I got a train up to London, around midday on Saturday. The Dave McKean event wasn't until 6.30, so I had a few hours in London, and I decided to go to a museum I've not previously visited, The Foundling Museum, which is close to the British Library.


The museum is on the site of Thomas Coram's original Foundling Hospital - Coram was a sea captain, who became appalled at the sight of children abandoned and dying on the streets of London, and who campaigned to get a Royal Charter in order to set up a foundling hospital. He wasn't particularly well connected, and it took him 17 years to get what he needed, but he got his Royal Charter signed by George II in 1739, and founded a ' Hospital for the Maintenance and Education of Exposed and Deserted Young Children'


The hospital was so popular that they had to introduce an application process, and parents were encouraged to leave a token to allow them to identify their child if they were ever able to return to reclaim them.

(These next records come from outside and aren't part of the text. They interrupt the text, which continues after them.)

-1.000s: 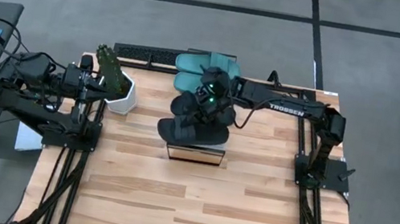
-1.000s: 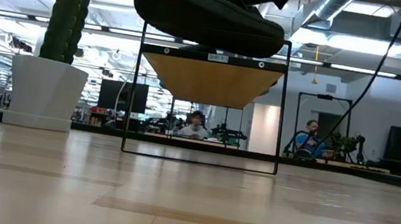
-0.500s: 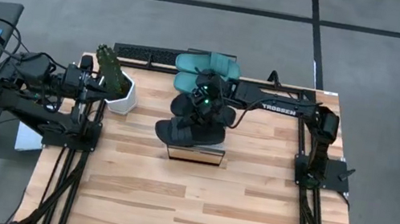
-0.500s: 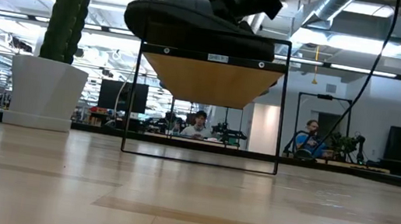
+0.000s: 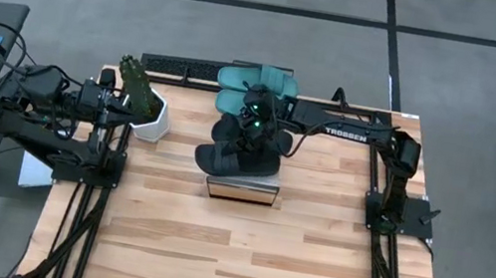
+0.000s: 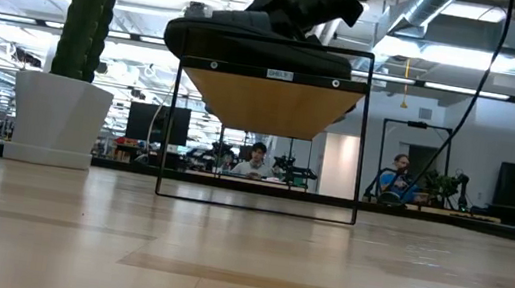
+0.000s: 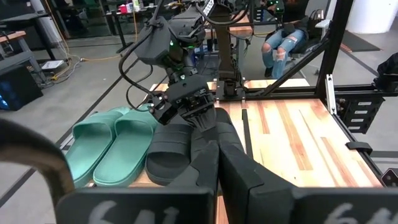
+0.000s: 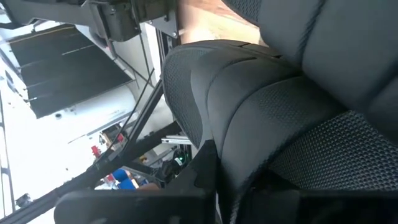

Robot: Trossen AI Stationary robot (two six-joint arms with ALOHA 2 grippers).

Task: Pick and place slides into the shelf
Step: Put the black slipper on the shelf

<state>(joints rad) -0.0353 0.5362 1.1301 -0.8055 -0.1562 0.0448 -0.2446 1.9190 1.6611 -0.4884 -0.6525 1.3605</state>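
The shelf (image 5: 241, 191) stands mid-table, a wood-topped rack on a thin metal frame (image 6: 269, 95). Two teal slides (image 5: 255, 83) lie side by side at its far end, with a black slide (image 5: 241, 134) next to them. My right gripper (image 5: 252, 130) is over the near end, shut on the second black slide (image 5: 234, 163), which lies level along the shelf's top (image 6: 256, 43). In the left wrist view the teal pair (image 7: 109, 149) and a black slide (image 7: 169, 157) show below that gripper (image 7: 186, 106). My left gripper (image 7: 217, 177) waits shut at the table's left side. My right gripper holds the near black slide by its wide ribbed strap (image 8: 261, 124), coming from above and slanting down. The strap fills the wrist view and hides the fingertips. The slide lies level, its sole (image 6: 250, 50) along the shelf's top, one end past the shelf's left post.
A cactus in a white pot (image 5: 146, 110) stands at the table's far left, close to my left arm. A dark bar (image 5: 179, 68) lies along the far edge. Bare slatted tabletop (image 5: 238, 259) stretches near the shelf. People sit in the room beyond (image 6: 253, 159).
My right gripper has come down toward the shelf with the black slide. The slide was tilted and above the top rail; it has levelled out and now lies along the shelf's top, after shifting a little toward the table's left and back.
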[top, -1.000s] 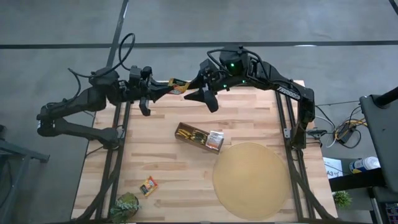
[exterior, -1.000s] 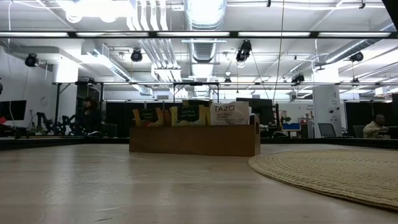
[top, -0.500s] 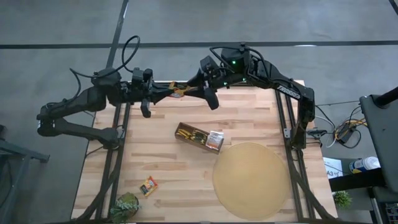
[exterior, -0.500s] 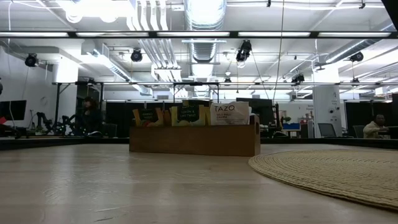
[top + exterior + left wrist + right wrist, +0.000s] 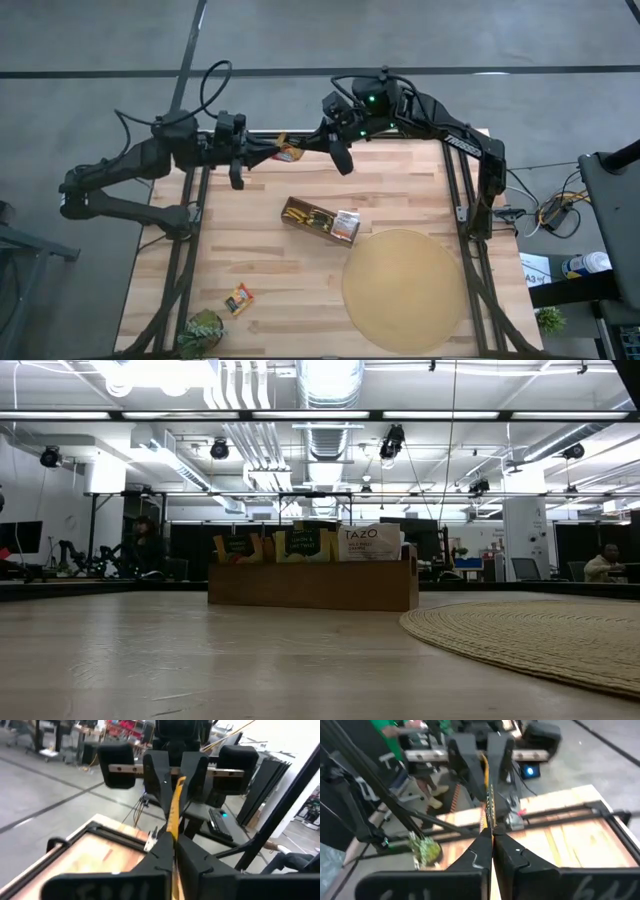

The museum has a lot of the tokens on view - some serve to illustrate how poor the parents were - there are little twists of ribbon, beads, even playing cards. There are also more distinctive tokens - a bone fish (probably a gambling token) and a medallion which was a season ticket for Vauxhall pleasure gardens.


The children were given new names when they were admitted, and (if not reclaimed by their parents) were apprenticed once they became old enough, with a view to them becoming productive members of society.


Coram may not have started with much in the way of influence or connections, but he managed to achieve both - William Hogarth became a Governor of the hospital, and designed its coat of arms, and the original uniforms, as well as donating art works.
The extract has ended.